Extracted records
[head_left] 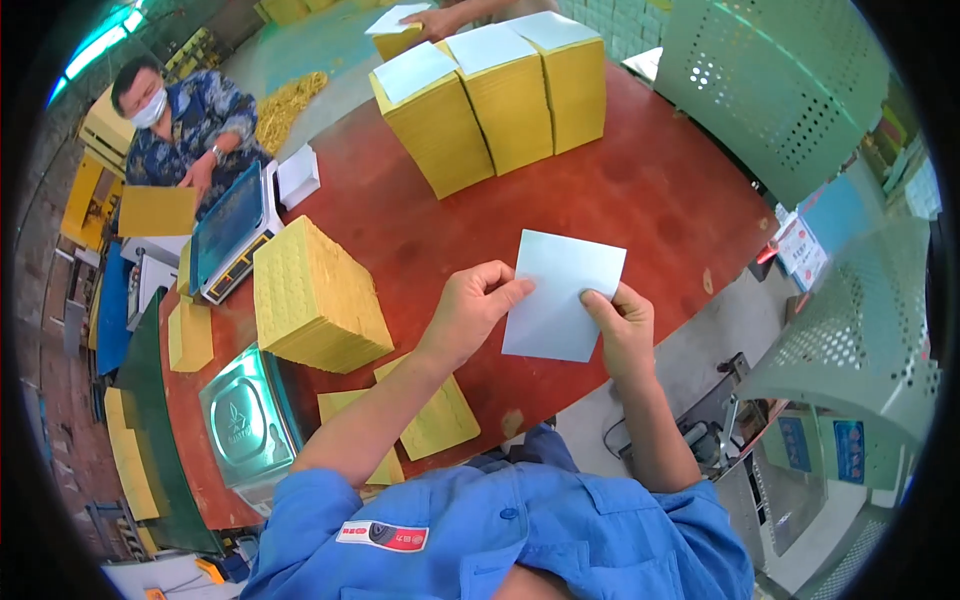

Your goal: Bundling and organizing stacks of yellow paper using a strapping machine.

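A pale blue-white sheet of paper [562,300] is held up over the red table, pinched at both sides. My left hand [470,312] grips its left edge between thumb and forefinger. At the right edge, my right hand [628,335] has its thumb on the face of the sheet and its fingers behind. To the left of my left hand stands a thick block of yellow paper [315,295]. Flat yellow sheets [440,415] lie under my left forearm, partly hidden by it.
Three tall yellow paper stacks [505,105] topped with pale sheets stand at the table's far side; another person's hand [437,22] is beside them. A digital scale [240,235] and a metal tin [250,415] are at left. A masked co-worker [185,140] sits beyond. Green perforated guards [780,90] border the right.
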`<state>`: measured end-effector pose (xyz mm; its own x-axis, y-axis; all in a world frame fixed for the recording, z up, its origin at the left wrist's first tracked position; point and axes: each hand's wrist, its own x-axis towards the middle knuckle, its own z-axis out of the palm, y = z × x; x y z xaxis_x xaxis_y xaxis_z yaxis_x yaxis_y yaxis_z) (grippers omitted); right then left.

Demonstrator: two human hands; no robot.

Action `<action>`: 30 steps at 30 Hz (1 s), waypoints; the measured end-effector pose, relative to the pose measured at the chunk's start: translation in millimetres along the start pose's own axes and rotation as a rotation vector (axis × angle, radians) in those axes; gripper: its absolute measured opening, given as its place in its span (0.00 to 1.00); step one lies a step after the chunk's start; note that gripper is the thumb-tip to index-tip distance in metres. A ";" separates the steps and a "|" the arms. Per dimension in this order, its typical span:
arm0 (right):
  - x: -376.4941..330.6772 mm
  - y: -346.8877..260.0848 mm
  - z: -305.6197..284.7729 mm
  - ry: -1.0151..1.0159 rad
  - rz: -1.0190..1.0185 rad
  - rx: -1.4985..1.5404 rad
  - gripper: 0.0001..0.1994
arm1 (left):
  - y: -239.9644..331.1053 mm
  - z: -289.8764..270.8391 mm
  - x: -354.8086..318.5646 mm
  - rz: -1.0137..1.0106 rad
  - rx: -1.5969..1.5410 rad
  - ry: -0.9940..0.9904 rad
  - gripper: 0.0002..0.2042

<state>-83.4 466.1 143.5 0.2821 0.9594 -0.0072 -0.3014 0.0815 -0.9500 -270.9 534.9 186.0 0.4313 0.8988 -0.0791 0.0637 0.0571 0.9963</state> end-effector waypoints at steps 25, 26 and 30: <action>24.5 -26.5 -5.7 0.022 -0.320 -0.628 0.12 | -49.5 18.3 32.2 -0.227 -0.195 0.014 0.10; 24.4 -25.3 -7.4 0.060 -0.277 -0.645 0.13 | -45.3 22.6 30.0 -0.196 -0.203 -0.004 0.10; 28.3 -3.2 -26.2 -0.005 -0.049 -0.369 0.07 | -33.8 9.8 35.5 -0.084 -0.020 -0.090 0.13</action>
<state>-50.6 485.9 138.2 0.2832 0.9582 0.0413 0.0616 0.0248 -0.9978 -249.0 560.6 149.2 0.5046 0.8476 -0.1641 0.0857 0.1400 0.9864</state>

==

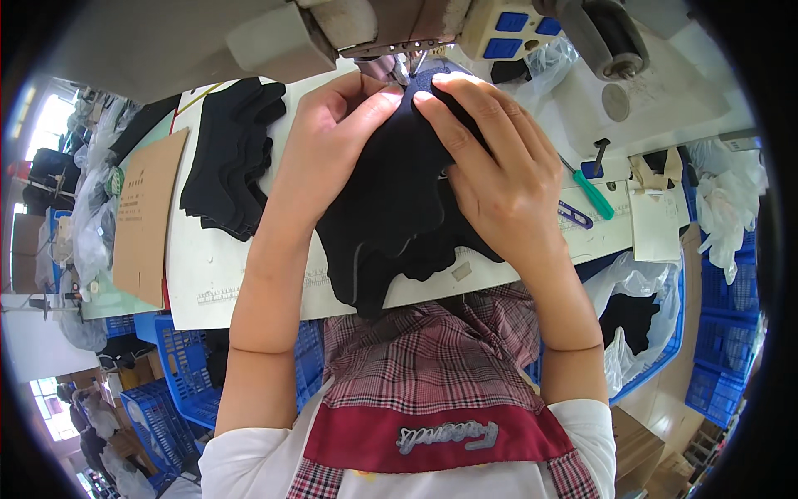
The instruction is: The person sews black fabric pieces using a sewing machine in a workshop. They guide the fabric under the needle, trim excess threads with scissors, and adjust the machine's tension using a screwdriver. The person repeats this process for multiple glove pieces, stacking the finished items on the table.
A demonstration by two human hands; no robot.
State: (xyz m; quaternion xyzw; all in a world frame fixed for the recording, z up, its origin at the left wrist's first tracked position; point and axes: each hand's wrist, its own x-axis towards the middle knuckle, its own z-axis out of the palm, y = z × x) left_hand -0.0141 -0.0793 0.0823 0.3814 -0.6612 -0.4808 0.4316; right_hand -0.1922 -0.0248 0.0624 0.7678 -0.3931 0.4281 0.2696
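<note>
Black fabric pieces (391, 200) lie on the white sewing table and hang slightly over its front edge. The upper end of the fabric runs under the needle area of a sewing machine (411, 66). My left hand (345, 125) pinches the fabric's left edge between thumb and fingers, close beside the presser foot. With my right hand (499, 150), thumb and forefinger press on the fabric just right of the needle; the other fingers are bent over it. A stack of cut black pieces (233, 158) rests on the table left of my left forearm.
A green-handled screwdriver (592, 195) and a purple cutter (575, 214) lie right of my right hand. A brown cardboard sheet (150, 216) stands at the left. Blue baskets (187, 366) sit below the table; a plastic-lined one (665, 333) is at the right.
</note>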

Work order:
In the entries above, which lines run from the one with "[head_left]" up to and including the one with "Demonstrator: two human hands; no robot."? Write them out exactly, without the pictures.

Your response:
[head_left] 

Your goal: Bundling and organizing stacks of yellow paper using a strapping machine.

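A pale blue-white sheet of paper [562,300] is held up over the red table, pinched at both sides. My left hand [470,312] grips its left edge between thumb and forefinger. At the right edge, my right hand [628,335] has its thumb on the face of the sheet and its fingers behind. To the left of my left hand stands a thick block of yellow paper [315,295]. Flat yellow sheets [440,415] lie under my left forearm, partly hidden by it.
Three tall yellow paper stacks [505,105] topped with pale sheets stand at the table's far side; another person's hand [437,22] is beside them. A digital scale [240,235] and a metal tin [250,415] are at left. A masked co-worker [185,140] sits beyond. Green perforated guards [780,90] border the right.
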`<state>`: measured end-effector pose (xyz mm; its own x-axis, y-axis; all in a world frame fixed for the recording, z up, its origin at the left wrist's first tracked position; point and axes: each hand's wrist, its own x-axis towards the middle knuckle, its own z-axis out of the palm, y = z × x; x y z xaxis_x xaxis_y xaxis_z yaxis_x yaxis_y yaxis_z) (grippers omitted); right then left.

Demonstrator: two human hands; no robot.

The output is done.